# Radial Basis Networks

What are our learning objectives for this lesson?

* Learn how to set up a Radial Basis Network
* Understand how hyperparameters changes learning

Content used in this lesson is based upon information in the following sources:
* Marsland, Stephen. Machine Learning: An Algorithmic Perspective 2nd ed. (2015).

## Lab Tasks

1. Set up a radial basis network to solve the XOR problem
   * declare basic parameters of the network
   * initialize weight vector
   * write a function that computes the outputs of the radial basis layer
2. Train and test the network 
   * write a train function
   * run a test to make sure your network is capable of solving XOR
   * play around with the hyperparameters (learning rate $\eta$, $\sigma$ in the radial basis function, etc)
3. Create a k-means algorithm to initialize the positions of the RBF centers

### Set up a radial basis network

In this section we will set up a radial basis network with an input layer, a layer of radial basis nodes ,and an output layer. The structure if this network has the same amount of input and output nodes with the Perceptron model from last week, but we will implement an additional hidden layer inbetween the input and output layer. 

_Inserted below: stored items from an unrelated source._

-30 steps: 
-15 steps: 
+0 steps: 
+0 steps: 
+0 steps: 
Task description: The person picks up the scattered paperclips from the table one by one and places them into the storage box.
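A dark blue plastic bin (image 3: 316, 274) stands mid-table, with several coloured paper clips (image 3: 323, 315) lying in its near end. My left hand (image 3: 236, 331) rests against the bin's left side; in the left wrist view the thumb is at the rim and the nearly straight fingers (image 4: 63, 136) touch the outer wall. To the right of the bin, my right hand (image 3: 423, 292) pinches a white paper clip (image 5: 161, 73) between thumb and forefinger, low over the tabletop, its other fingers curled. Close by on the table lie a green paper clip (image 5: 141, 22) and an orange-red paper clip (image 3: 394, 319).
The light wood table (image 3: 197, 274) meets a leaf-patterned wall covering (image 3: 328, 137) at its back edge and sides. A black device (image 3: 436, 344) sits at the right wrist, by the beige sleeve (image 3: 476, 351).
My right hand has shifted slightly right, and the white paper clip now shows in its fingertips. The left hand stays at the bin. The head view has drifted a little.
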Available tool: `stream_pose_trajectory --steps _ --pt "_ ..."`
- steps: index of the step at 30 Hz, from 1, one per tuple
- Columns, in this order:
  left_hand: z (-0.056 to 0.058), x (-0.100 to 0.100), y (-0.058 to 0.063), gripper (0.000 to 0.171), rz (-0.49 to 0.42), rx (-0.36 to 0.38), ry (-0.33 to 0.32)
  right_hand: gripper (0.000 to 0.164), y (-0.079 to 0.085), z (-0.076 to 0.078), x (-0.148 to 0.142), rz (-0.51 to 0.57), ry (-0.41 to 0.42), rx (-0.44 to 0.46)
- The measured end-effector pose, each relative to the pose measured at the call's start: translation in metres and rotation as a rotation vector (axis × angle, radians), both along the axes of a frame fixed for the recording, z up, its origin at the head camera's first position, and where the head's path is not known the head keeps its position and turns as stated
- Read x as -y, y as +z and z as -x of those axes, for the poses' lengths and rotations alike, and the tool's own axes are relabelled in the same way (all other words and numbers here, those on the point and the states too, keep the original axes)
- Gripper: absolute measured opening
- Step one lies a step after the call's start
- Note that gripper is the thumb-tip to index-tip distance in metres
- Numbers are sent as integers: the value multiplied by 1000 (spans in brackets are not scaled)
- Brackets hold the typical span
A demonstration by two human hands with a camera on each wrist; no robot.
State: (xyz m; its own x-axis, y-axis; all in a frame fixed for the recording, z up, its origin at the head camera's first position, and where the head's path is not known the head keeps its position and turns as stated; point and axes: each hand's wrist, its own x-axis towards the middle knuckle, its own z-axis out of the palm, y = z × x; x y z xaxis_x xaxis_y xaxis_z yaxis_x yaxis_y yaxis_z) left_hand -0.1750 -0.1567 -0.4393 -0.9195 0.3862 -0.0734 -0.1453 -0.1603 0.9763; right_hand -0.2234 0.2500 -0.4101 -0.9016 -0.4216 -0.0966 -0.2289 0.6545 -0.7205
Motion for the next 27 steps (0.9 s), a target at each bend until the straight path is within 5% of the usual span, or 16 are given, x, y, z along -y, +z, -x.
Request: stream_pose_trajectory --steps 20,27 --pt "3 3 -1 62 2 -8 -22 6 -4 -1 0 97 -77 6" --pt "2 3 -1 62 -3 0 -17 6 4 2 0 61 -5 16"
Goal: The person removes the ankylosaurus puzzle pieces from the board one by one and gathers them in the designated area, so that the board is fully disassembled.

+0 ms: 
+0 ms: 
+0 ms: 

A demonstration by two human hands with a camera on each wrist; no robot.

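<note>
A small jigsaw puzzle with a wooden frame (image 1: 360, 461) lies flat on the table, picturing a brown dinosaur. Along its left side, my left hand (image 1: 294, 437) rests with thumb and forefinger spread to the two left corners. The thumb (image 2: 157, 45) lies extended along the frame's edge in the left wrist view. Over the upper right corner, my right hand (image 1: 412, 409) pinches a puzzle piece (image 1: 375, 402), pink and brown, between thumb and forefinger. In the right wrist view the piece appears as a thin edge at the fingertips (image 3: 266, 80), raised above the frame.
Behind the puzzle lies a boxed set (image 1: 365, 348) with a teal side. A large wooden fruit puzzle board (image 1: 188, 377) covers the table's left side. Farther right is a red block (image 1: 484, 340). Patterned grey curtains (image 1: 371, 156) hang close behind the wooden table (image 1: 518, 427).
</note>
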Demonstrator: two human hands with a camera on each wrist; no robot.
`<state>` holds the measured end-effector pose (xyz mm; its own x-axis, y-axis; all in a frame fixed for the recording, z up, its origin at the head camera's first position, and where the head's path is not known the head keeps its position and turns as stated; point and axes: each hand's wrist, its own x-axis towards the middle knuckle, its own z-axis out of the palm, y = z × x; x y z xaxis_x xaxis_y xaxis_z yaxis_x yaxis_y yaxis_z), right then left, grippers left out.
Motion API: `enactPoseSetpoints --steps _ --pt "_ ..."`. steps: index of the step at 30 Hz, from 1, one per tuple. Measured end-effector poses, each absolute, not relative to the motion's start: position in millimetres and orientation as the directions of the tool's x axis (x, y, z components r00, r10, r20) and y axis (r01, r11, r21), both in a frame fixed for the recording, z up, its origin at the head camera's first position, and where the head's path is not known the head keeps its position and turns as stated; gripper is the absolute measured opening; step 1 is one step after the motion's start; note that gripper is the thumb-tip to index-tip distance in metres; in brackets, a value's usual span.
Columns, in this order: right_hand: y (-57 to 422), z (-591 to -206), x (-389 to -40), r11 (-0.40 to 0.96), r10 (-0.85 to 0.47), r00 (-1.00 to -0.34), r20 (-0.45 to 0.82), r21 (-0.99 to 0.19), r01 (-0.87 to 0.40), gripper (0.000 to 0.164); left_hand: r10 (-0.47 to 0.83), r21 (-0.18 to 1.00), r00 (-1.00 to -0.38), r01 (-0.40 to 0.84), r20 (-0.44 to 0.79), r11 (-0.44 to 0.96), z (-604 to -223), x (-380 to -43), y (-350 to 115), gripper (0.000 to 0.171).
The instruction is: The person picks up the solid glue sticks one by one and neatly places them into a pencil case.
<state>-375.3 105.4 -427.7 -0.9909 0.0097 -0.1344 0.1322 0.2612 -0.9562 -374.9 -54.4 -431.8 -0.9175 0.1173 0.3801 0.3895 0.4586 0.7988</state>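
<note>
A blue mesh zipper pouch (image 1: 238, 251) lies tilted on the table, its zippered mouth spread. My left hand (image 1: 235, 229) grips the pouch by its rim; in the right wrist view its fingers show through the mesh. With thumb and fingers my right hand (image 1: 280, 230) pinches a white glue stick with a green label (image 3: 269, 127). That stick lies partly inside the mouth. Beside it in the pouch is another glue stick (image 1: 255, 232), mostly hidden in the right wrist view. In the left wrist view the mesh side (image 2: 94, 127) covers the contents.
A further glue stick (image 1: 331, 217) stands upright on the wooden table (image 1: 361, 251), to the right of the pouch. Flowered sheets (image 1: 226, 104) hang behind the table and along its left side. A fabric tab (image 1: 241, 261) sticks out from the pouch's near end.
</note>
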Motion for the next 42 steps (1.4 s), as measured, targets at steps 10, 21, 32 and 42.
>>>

The exact network we will be implementing for the XOR problem is depicted below.

![radial-basis-for-XOR](https://raw.githubusercontent.com/FifthEpoch/Hosted_Images/main/XOR-RADIAL-BASIS-NET.png)


#### How to pick the centers of the receptive fields for the XOR problem

We will start with a simple strategy in positioning the RBF nodes, and work our way to using strategy that requires more steps like k-mean clustering later in this lab. 

For solving the XOR problem, we can represent the RBFs as the four possible cases: 

$$(0, 0), (0, 1), (1, 0), (1, 1)$$

so that the nodes are representative of typical inputs.

In [1]:
import math
import numpy as np

inputs = np.array([[0, 0], [0, 1], [1, 0], [1, 1]])
XOR_targets = np.array([[0], [1], [1], [0]])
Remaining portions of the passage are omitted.